2010-05-13 Thread Peter Ehlers

David,

try this:

fivenum(1:101)
quantile(1:101, c(1,3)/4, type=5)

 -Peter

On 2010-05-13 8:55, David Winsemius wrote:


On May 13, 2010, at 10:25 AM, Robert Baer wrote:


Hi Peter,

You're absolutely correct! The description for 'range' in 'boxplot'
help file is a little bit confusing by using the words interquartile
range. I think it should be changed to the length of the box to be
exact and consistent with those in the help file for boxplot.stats.


The issue is probably that there are multiple ways (9 to be exact) of
defining quantiles in R. See 'type= ' arguement for ?quantile. The
quantile function uses type=7 by default which matches the quantile
definition used by S-Plus(?), but differs from that used by SPSS.
Doesn't fivenum essentially use the equivalent of a different type= 
arguement (maybe 2 or 5) in constructing the hinges?

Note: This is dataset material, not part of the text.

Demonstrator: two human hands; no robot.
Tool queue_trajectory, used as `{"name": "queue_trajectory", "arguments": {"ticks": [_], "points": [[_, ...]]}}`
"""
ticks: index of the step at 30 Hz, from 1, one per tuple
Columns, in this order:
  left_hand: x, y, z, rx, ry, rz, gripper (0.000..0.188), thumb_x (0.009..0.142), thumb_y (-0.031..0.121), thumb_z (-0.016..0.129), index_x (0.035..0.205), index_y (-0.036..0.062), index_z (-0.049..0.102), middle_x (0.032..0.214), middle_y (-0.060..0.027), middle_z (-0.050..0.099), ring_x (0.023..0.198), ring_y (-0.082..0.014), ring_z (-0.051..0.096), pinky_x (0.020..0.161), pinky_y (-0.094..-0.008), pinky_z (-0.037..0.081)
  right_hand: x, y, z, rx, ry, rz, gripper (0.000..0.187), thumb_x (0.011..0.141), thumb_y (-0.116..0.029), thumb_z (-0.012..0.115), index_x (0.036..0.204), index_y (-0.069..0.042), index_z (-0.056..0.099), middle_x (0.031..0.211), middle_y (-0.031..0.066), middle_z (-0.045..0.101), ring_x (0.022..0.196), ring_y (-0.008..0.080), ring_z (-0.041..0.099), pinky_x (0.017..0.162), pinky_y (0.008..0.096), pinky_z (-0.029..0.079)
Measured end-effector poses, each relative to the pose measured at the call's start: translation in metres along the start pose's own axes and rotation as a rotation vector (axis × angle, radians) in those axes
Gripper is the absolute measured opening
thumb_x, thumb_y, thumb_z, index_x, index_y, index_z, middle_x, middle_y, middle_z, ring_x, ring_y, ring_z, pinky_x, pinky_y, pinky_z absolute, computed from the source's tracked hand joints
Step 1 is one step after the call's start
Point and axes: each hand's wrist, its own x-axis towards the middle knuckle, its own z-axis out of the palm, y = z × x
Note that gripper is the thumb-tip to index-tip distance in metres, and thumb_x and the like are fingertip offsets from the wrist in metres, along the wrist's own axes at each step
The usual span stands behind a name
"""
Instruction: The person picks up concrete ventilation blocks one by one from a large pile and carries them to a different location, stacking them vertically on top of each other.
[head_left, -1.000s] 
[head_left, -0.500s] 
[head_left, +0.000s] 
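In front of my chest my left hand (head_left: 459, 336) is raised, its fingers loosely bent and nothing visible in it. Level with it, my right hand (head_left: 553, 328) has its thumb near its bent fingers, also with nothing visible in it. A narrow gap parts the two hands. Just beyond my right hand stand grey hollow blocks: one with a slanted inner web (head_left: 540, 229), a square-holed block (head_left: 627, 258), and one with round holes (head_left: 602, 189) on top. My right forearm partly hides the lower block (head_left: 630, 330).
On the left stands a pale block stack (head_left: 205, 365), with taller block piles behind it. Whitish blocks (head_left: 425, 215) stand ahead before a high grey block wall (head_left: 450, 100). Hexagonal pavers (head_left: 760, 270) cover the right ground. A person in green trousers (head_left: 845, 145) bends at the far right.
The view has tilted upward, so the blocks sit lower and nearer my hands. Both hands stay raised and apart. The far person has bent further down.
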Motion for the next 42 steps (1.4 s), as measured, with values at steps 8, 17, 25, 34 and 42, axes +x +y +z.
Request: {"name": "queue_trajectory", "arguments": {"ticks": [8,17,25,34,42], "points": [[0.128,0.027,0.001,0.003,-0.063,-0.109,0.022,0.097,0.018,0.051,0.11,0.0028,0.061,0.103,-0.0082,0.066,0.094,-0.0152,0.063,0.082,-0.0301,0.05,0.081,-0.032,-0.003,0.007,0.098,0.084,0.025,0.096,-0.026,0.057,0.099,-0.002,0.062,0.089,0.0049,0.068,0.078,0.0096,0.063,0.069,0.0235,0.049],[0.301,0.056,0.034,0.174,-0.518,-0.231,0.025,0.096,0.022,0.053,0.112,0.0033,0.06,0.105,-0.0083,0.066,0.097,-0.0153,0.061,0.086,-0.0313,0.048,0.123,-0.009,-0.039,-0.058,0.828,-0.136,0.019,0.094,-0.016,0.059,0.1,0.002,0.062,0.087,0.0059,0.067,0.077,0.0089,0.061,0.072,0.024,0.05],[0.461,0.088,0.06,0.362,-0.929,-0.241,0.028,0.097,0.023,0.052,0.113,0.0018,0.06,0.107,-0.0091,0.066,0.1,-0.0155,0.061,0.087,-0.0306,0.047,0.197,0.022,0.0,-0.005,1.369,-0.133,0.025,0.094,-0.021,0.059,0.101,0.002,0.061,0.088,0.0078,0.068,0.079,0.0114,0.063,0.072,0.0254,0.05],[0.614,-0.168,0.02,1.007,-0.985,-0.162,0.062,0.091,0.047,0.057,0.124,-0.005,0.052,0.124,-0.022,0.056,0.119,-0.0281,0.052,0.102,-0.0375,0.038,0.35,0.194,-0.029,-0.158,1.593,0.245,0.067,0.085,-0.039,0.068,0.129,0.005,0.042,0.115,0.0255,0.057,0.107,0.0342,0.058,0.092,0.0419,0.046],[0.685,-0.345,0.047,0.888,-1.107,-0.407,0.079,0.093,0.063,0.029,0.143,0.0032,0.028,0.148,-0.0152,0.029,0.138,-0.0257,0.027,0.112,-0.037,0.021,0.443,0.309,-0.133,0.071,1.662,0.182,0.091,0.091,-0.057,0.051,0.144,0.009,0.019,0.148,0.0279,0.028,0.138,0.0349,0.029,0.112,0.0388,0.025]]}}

It seems perfectly reasonable to talk about 'length of box' (or 'box
height' depending how you display the boxplot), but aren't the hinges
simply Q1 and Q3 defined by one of the possible quartile definitions
(as Peter points out the one used by fivenum)? The box height does not
necesarily match the distance produced by IQR() which also seems to
use the equivalent of quantile(..., type=7), but it is still an IQR,
is it not?

Quantiles apparantly can be defined in more than one acceptable way
(sort of like dealing with ties in rank statistics). The OP seemed to
want an exact explanation of the wiskers, and I think Peter has
pointed us at the definition of quartiles used by fivenum, as opposed
to the default used with quantile(..., type=7).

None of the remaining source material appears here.